Chapter Twenty-One

Dr. P handed the burn letter back to me. “You certainly didn’t pull any punches, did you?”

“Wasn’t that the exact point of the burn letter?” I asked.

“Oh yes, it’s just that some of my patients take the exercise more seriously than others, and you certainly took it seriously. I don’t think I’ve actually seen the f-word in print that many times . . . ever.”

I shrugged my shoulders. “I was angry.”

“I know, but the question remains, who is it, exactly, that you’re angry with?”

I sat more upright. “Sam, of course.”

Dr. P held out his hand and motioned his fingers toward his body. I passed him back the burn letter, and he flipped to the fourth page. “You know, you spend a good portion of this letter talking about your career.”

“I wanted to be an actress, but instead, I work in casting.”

“Let me repeat your statement back to you. You wanted to be an actress, but instead, you work in casting instead. I didn’t hear Sam’s name once in that sentence.”

“I don’t know when it was, exactly, but at some point, my career took a back seat to his. Sam’s career was the one that was going to set us both up for the future, and I put all my stock in him. I understood that Sam’s career was for us, for our future, whereas my career was, I don’t know, it became more of a hobby.”

“Didn’t you tell me Sam was the one who encouraged you to audition for NYU?”

“What he really wanted was for me to audition for Julliard, but I didn’t think there was any chance I’d get in.”

“That doesn’t exactly sound like a non-supportive partner to me. What it sounds like is projection. Projection is a psychological defense mechanism by which individuals attribute characteristics they find unacceptable in themselves to another person. In your case, I wonder if you’ve managed to convince yourself that it was Sam who didn’t want you to pursue an acting career, when perhaps the real obstacle was your own fear of failure.”

I could feel my jaw and neck muscles clenching up. I thought back to when Stephen presented me the full-time position with The Gerber Agency. Over take-out Chinese food on our beaten-up leather couch, Sam and I talked through the offer, Sam even going so far as to write out a pros/cons list. On the pro side, he was sure working side by side with the best casting director in the world would give me insight into the industry and a better understanding of what top directors were looking for. In the con column, he noted that the job might take time away from auditions and acting classes.

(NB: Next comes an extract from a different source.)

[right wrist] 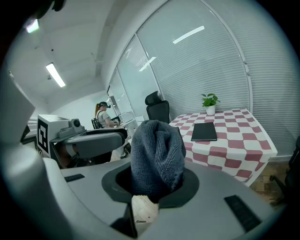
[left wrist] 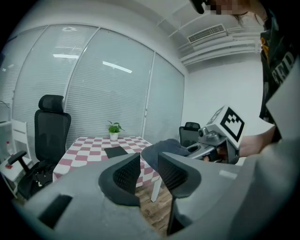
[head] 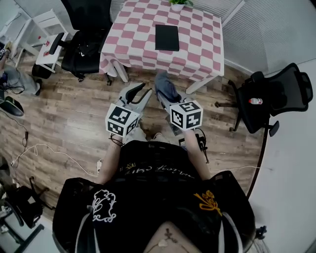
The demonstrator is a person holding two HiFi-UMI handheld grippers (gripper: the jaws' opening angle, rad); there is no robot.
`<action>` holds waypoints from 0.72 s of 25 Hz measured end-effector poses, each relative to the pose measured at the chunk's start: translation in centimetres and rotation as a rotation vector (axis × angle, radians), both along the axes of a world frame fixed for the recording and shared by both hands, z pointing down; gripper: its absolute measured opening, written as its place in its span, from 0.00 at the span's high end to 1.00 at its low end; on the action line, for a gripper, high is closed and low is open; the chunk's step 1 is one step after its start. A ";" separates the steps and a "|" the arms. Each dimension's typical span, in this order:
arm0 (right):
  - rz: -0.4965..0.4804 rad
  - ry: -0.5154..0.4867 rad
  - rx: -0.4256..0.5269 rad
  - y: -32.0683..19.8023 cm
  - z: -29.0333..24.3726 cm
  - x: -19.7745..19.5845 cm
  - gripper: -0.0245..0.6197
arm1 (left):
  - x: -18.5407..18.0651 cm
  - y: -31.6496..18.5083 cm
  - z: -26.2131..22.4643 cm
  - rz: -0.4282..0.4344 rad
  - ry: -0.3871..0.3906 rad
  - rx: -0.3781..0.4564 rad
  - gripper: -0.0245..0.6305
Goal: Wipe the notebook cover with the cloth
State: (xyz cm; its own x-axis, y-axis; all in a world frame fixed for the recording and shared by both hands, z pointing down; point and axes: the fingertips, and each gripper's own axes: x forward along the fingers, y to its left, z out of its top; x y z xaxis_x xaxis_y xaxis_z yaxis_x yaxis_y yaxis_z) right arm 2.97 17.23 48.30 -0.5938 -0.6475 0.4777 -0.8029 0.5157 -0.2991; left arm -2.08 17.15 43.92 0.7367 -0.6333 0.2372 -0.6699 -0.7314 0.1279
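A black notebook [head: 167, 37] lies flat on a table with a pink-and-white checked cloth [head: 133, 47], well ahead of both grippers; it also shows in the left gripper view [left wrist: 116, 151] and the right gripper view [right wrist: 204, 131]. My right gripper [head: 165, 96] is shut on a dark grey-blue cloth [head: 167, 88], which stands bunched up between its jaws [right wrist: 157, 154]. My left gripper [head: 139, 92] is beside it, open, with nothing between its jaws [left wrist: 149, 161]. Both are held over the wooden floor, short of the table's near edge.
A small potted plant [head: 178, 4] stands at the table's far edge. A black office chair [head: 84, 42] is left of the table and another [head: 276, 96] to the right. A white stand [head: 49, 47] and cables [head: 54, 154] are at the left.
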 end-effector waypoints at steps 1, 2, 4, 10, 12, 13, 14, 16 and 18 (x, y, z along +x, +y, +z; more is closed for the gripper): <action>-0.004 0.001 0.001 0.5 0.0 0.5 0.84 | 0.6 0.6 0.0 -0.003 0.000 0.001 0.79; -0.007 0.000 0.003 0.9 0.1 1.0 0.84 | 1.1 1.1 0.0 -0.004 -0.001 0.003 0.79; -0.010 -0.004 0.007 1.7 0.1 1.8 0.84 | 2.0 2.0 0.2 -0.006 -0.005 0.005 0.79; -0.015 -0.008 0.009 3.7 0.7 3.6 0.84 | 4.1 4.1 0.9 -0.007 -0.009 0.001 0.79; -0.013 -0.007 0.008 4.1 0.9 4.1 0.84 | 4.5 4.4 0.9 -0.007 -0.011 0.001 0.79; -0.011 -0.008 0.007 4.3 1.0 4.4 0.84 | 4.8 4.6 1.0 -0.005 -0.013 0.000 0.79; -0.008 -0.009 0.006 4.4 1.0 4.6 0.84 | 5.1 4.7 1.0 -0.003 -0.014 0.000 0.79; -0.003 -0.015 0.004 4.6 1.1 5.0 0.84 | 5.4 4.9 1.0 0.002 -0.017 0.000 0.79; 0.002 -0.018 0.004 4.5 1.0 5.1 0.84 | 5.5 4.8 0.8 0.006 -0.020 0.003 0.79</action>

In the end, Sam felt the networking opportunities I’d have working with someone like Stephen Gerber offset any negatives, but, if I was being honest with myself, he never pushed me one way or the other. Back then, my partying took precedent over my acting career. Fresh off a slew of missed auditions and harsh rejections, I was the one who made the final call, accepting the position and taking myself out of the acting game. For good.

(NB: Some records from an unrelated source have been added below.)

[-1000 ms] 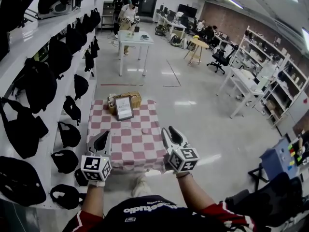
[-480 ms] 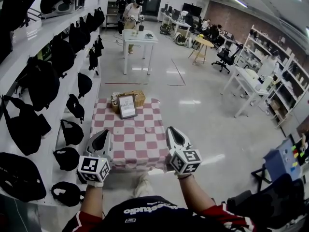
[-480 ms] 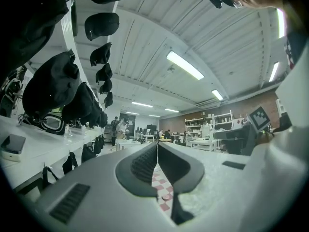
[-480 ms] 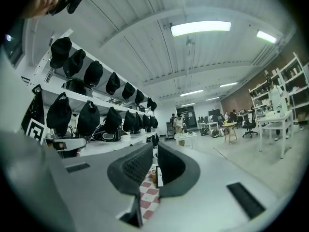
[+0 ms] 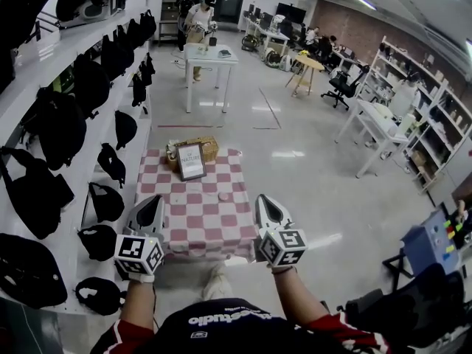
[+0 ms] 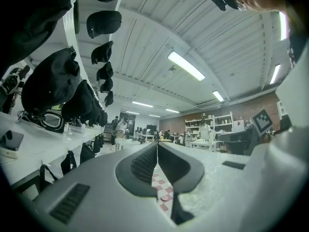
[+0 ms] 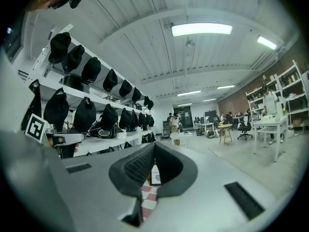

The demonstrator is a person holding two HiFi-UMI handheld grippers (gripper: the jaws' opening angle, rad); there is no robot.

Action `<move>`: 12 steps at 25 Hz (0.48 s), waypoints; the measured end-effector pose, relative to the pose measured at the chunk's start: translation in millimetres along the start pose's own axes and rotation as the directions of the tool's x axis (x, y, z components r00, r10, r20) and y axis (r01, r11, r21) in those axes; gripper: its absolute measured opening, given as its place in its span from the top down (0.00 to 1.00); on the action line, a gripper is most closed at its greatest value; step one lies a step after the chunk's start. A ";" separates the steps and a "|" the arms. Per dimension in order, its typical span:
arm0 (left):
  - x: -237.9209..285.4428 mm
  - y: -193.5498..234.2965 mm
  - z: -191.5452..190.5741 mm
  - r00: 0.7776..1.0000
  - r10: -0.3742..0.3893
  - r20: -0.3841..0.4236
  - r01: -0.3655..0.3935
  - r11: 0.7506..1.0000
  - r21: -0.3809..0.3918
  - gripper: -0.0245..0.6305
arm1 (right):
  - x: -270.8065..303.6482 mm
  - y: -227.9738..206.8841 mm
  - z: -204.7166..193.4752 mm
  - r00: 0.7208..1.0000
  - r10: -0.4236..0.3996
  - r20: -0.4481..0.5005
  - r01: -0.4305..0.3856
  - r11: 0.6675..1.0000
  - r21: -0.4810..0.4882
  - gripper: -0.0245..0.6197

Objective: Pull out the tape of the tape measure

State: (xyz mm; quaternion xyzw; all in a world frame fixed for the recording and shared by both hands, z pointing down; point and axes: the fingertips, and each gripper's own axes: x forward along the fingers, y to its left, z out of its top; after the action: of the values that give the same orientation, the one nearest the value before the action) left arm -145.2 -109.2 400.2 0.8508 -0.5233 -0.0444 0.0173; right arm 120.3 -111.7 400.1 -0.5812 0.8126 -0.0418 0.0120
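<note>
both tongs are held level over the near edge of the desk (image 5: 195, 228), which wears a red and white checked cloth. the left tongs (image 5: 156, 199) are closed tip to tip with nothing between them, as the left gripper view shows plainly. the right tongs (image 5: 263, 198) have just been closing and now sit fully together, also empty; only the checked cloth and the framed sign (image 5: 190, 161) show past their tips in the right gripper view.

the likeliest tape measure is a small round thing (image 5: 223, 196) lying flat on the cloth, though it is too small in the head view to be sure. it sits ahead of the tongs and between them, nearer the right pair and well apart from the left. it lies short of the framed sign and the basket (image 5: 205, 147) at the desk's far end. it looks round from above, so no long axis can be read, and i can make out neither the tape's end tab nor any strip drawn from the case. that fits a tape never pulled or one already run back in. a reach for it would go forward, down and inward, and would be shorter from the right side.
</note>
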 end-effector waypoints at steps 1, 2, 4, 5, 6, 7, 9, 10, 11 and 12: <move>0.4 -0.9 -0.1 1.000 -0.002 -0.001 0.002 1.000 0.002 0.95 | 0.5 -0.4 -0.3 1.000 0.000 -0.001 0.000 1.000 0.002 0.98; 0.5 -1.5 -0.1 1.000 -0.003 -0.002 0.003 1.000 0.003 0.95 | 1.1 -0.7 -0.8 1.000 0.001 -0.002 -0.001 1.000 0.004 0.98; 0.3 -1.5 0.4 1.000 -0.003 0.001 0.003 1.000 0.004 0.95 | 2.3 -1.0 -2.3 1.000 0.003 -0.005 -0.003 1.000 0.009 0.98; 0.0 -1.4 0.8 1.000 -0.002 0.004 0.002 1.000 0.005 0.95 | 2.7 -1.1 -2.9 1.000 0.003 -0.006 -0.003 1.000 0.013 0.98; -0.2 -1.2 1.1 1.000 -0.002 0.006 0.002 1.000 0.005 0.95 | 3.1 -1.0 -3.5 1.000 0.004 -0.006 -0.004 1.000 0.015 0.98; -0.3 -0.8 1.3 1.000 -0.001 0.006 0.001 1.000 0.006 0.95 | 3.7 -0.8 -3.7 1.000 0.004 -0.007 -0.004 1.000 0.014 0.98; -0.3 0.2 1.7 1.000 0.003 0.005 -0.003 1.000 0.004 0.95 | 5.6 0.0 -3.4 1.000 0.007 -0.007 -0.007 1.000 0.013 0.98; -0.1 1.0 1.6 1.000 0.006 0.006 -0.006 1.000 0.004 0.95 | 6.5 0.2 -3.5 1.000 0.009 -0.008 -0.009 1.000 0.013 0.98; 0.2 1.8 1.1 1.000 0.010 0.006 -0.010 1.000 0.006 0.95 | 7.2 0.2 -3.8 1.000 0.011 -0.009 -0.011 1.000 0.013 0.98; 0.4 2.5 0.8 1.000 0.014 0.006 -0.014 1.000 0.008 0.95 | 7.7 0.2 -4.1 1.000 0.011 -0.010 -0.011 1.000 0.013 0.98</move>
State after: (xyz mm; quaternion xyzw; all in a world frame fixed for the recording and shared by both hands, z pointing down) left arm -147.2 -110.7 399.6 0.8471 -0.5294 -0.0447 0.0124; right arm 117.4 -118.6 404.3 -0.5763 0.8156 -0.0499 0.0119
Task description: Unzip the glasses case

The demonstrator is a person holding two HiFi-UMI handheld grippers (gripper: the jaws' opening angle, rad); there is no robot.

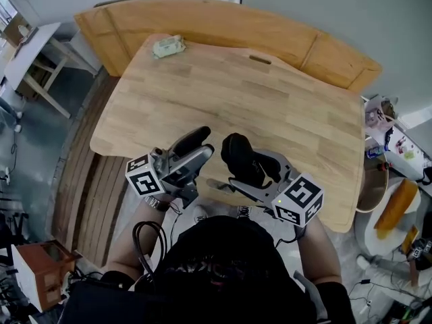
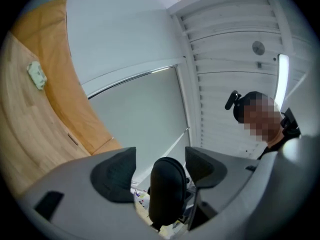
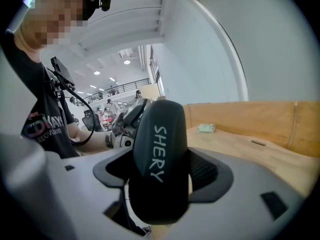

After that, with each promotion, Sam would remind me I’d made the right call. For him, advancement equaled success, and in his estimation, my achievements far outweighed any regrets I might have. But, as the years went by and I saw dozens of other actresses winning the roles I dreamed of playing, the resentment began to build. I viewed Sam’s encouragement to continue advancing with Stephen as proof positive he didn’t believe in my talent, and after a while, neither did I.

I cleared my throat. “I’ve never looked at things that way before.”

Dr. P uncrossed his legs and put down his notebook. “This process isn’t about placing blame. One of the problems with pointing fingers is that both parties are right, and both are wrong, but you can only change your part in the equation. Joanna, all of us have flaws and ways that we attempt to defend ourselves from hurt, disappointment, or even grief.”

“Grief?”

“You also mention your mother’s death in the letter.”

“Aren’t these sessions supposed to be about Sam and our breakup?”

“Our sessions can be about anything that helps you better understand your role in the place you now find yourself in your life.”

“I don’t want to talk about her, my mother. I don’t see how she’s relevant.”

“We don’t have to talk about your mother until you’re ready.”

“And what if I’m never ready?”

“Do you want my honest answer?”

I nodded.

“I think you’ll keep finding yourself back here. Not at the Boot Camp, that’s not what I mean, but in this same place, emotionally. As the saying goes, we are bound to repeat what we do not repair. It’s human nature.” Dr. P glanced down at his wristwatch. “This seems like a good place to stop for today.”

“What time is it?”

He stood up from the big leather armchair and tucked his notebook under the crook of his arm. “It’s 9:45. I hope you took my advice from the last session and signed up for some of the activities going on at the resort?”

“Actually, I’m going oyster harvesting in Stump Sound at 11:00.”

“Well, doesn’t that sound just incredible? I had no idea the hotel ran excursions to Stump Sound. Let’s hope you get lucky.”

“Lucky?”

“Oyster harvesting. You never know, you may end up finding a pearl.”